Doch damit entstand ein Problem, das sich zur Verfassungskrise auszuwachsen drohte. Der Präsident muss den Auftrag zur Regierungsbildung erteilen. Aus seiner Abneigung gegen den Demokratischen Block hatte der keinen Hehl gemacht. So wurde spekuliert, Zeman versuche, die ihm sympathische Regierung des Multimilliardärs Andrej Babis so lange wie möglich im Amt zu halten. Kontroversen brachen sich Bahn. Sie gipfelten in der Frage, ob Zeman des Amtes enthoben werden könne oder sogar müsse.

Das brachte Bewegung in die Situation. Am Wochenende vereinbarten der designierte neue Regierungschef Petr Fiala und Zeman Gespräche. Einen Regierungsauftrag hat Fiala immer noch nicht, aber an diesem Montag soll bereits der Koalitionsvertrag unterschrieben werden.

Massen gingen gegen Babis auf die Straße

Sein Vorgänger Babis war 2017 in einer Protestwahl an die Macht gekommen, nun hatte sich der Protest gegen ihn gewandt. Schon bald hatte sich nämlich herausgestellt, dass der Oligarch mutmaßlich genauso gierig und korrupt wie seine Vorgänger war. Brüsseler Fördergelder sollen widerrechtlich in Babis-Firmen geflossen sein. Der Unmut der Tschechen wuchs 2019 zum Massenprotest. 300 000 Menschen gingen in Prag auf die Straße, die größten Demonstrationen seit der Samtenen Revolution 1989. Babis schien das nicht zu beeindrucken. Er forderte die Demonstranten auf, in Wahlen gegen ihn anzutreten.

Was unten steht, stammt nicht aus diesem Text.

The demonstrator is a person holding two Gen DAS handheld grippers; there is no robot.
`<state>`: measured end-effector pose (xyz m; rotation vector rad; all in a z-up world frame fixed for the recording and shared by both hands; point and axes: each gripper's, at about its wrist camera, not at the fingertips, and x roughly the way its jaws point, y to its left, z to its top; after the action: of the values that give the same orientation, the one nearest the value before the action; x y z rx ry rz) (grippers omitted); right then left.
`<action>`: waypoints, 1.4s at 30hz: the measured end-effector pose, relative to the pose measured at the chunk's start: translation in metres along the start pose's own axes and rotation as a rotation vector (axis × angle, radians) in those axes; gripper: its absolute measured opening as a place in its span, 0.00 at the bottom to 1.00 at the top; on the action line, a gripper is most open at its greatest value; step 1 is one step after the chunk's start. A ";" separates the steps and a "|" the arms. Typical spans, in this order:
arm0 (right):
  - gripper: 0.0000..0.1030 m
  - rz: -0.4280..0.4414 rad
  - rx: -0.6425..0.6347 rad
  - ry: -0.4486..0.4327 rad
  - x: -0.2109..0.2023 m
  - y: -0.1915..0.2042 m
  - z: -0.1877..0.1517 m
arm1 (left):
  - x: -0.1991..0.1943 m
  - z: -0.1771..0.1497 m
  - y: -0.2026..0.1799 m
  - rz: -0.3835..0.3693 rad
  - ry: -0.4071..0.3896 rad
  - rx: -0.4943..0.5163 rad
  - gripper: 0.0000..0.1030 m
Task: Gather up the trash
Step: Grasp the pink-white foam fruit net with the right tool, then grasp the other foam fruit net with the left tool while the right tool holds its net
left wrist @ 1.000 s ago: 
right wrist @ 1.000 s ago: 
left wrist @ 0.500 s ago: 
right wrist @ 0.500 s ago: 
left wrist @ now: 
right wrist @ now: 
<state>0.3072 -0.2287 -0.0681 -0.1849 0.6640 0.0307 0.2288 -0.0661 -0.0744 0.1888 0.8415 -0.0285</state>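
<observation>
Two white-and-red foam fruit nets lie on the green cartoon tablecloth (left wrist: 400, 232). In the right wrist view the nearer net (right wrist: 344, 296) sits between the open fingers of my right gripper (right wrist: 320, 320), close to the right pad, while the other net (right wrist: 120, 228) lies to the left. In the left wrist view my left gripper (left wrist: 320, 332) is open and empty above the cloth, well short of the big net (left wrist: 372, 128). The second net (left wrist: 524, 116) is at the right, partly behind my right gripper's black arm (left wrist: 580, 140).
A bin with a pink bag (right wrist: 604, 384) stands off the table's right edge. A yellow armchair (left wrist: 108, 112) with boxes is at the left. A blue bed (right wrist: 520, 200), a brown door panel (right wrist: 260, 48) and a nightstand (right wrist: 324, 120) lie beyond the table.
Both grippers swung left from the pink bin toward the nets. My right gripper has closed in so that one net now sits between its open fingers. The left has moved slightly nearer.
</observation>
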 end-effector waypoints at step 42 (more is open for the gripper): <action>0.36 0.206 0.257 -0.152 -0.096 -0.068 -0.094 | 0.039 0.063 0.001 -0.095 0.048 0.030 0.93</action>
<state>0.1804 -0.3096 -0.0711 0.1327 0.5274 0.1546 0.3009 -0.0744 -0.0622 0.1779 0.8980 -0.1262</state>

Das brachte die Oppositionsparteien möglicherweise auf die entscheidende Idee . Sie schlossen sich nach langen kontroversen Diskussionen unabhängig von ihren politischen Programmen vor den Parlamentswahlen zusammen. Das einzige Ziel: Babis die Macht zu nehmen. Das ist gelungen. Mit einem nicht unbedeutenden Nebeneffekt: Die Sozialdemokraten und die Kommunisten, die Babis über die gesamte vergangene Legislaturperiode sicher an der Macht hielten, sitzen nicht mehr im Parlament; Babis hat verloren; und fraglich ist, ob der kranke Präsident Zeman seine Amtsgeschäfte wieder aufnehmen kann. „Was wir jetzt sehen, ist das Ende der Zeman-Babis-Ära“, schrieb der angesehene Publizist Jiri Pehe kürzlich.

Das ist vielleicht zu optimistisch. Nachdem der Demokratische Block den Wahlsieg errungen hat, werden die ideologischen Differenzen, widerstreitende Interessen und machtpolitischen Egoismen unweigerlich wieder stärker zum Tragen kommen.